Termangu aku di keheningan subuh
Jauh pikir menembus lapisan atmosfer jiwa
Sinema kehidupan di seberang bumi, di sudut itu
tak pernah berhenti
Tentang ayah,
Tentang hidupku yang indah dulu
Dewasa ternyata mengikat, Ayah
Bahkan terlalu mengikat
Karena amanah, karena tanggung jawab
Juga karena hati tak boleh pentingkan diri sendiri
Hingga terkadang diri sendiri tak terprioritaskan lagi
Apakah ayah dulu begitu?
Tapi kenapa wajah ayah tak pernah begitu?

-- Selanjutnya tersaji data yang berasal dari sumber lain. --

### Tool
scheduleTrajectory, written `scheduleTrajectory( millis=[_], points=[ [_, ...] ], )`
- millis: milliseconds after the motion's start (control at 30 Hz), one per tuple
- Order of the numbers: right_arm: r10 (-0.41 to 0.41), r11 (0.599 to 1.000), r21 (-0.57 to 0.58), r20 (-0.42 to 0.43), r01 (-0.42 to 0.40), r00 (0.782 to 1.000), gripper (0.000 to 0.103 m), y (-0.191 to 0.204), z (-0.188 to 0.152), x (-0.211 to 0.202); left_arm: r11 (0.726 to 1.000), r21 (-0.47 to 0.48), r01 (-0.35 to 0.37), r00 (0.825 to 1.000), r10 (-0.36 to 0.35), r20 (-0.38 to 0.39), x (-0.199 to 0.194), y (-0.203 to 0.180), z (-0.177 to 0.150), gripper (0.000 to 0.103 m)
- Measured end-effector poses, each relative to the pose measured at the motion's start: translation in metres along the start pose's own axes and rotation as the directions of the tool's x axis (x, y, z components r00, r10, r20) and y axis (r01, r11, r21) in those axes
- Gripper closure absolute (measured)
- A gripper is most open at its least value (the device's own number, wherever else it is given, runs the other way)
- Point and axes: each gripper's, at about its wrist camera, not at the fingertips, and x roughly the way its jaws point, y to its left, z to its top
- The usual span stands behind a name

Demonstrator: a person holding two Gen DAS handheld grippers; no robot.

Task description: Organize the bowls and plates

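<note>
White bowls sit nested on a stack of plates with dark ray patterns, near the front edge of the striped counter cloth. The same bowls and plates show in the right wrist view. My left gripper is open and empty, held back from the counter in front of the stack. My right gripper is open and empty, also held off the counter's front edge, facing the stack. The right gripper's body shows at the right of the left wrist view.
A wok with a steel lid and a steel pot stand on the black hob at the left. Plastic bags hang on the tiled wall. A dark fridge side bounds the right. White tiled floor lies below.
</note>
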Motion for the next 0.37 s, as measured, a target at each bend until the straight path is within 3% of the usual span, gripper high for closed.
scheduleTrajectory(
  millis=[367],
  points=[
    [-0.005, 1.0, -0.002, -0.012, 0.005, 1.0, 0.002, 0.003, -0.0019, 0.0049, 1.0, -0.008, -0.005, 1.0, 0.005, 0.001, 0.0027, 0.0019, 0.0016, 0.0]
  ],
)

Ayah yang ku tahu selalu tenang, selalu riang
Atau mungkin salah mataku memandang?
Bisa jadi. . .
Maafkan anakmu ayah
Mungkin anakmu ini sumber kesusahan hidupmu dulu
Mungkin juga ini alasan Tuhan memanggilmu lebih cepat
Agar ayah lebih tenang
Tenang yang bukan sandiwara
Ayah
Andai aku bisa terus mencium punggung tanganmu
Hingga nanti, hingga aku wisuda
Hingga nanti, hingga aku menikah
Dan engkau menimang anakku, cucumu
Hidupku pasti sempurna
Tapi ayah, aku tahu itu mustahil sekarang
Aku hanya bisa termangu di sini
Di sudut subuhku
Dengan do'a semoga ayah lebih bahagia di sana
Anakmu akan segera menyusulmu ke surga ayah
Agar kita hidup bahagia selamanya
Bahagia yang sebenarnya
Tanpa tekanan perusahaan
Tanpa kecemburuan teman-teman
Juga tanpa kebohongan
Tunggu aku ayah
Anakmu ini akan segera menyusulmu
Anakmu ini masih menunggu waktunya menguap
Hingga nanti gas nyawaku sampai di sana
Di surga bersamamu, ayah. . .
Puisi ini buah air mata yang sudah tidak kuasa kubendung lagi. Puisi hasil rindu tak terucapkan. Untuk orang terhebat dalam hidupku. untuk dia, Ayahku.